*EXERCISE BRIEF:* Transcribe all of the listing exactly.

*SOURCE MATERIAL:*
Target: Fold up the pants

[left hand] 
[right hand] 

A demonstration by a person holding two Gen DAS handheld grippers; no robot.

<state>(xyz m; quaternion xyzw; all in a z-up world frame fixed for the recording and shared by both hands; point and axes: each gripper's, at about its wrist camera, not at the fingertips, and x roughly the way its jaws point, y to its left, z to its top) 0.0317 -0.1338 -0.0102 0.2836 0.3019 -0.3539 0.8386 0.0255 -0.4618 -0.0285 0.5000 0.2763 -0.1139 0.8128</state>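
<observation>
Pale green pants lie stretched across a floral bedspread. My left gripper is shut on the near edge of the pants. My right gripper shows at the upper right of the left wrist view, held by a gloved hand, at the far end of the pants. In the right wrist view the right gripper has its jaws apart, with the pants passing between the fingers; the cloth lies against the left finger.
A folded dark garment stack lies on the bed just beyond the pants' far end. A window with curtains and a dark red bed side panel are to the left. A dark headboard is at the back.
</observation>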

*RESPONSE BELOW:*
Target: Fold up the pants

[left hand] 
[right hand] 

A demonstration by a person holding two Gen DAS handheld grippers; no robot.

<state>(xyz m; quaternion xyzw; all in a z-up world frame fixed for the recording and shared by both hands; point and axes: each gripper's, at about its wrist camera, not at the fingertips, and x roughly the way its jaws point, y to its left, z to its top) 0.0317 -0.1338 -0.0102 0.2836 0.3019 -0.3539 0.8386 0.0255 -0.4618 -0.0285 0.5000 0.2763 -0.1139 0.8128</state>
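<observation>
Pale green pants lie stretched across a floral bedspread. My left gripper is shut on the near edge of the pants. My right gripper shows at the upper right of the left wrist view, held by a gloved hand, at the far end of the pants. In the right wrist view the right gripper has its jaws apart, with the pants passing between the fingers; the cloth lies against the left finger.
A folded dark garment stack lies on the bed just beyond the pants' far end. A window with curtains and a dark red bed side panel are to the left. A dark headboard is at the back.
</observation>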

There is nothing more to the answer.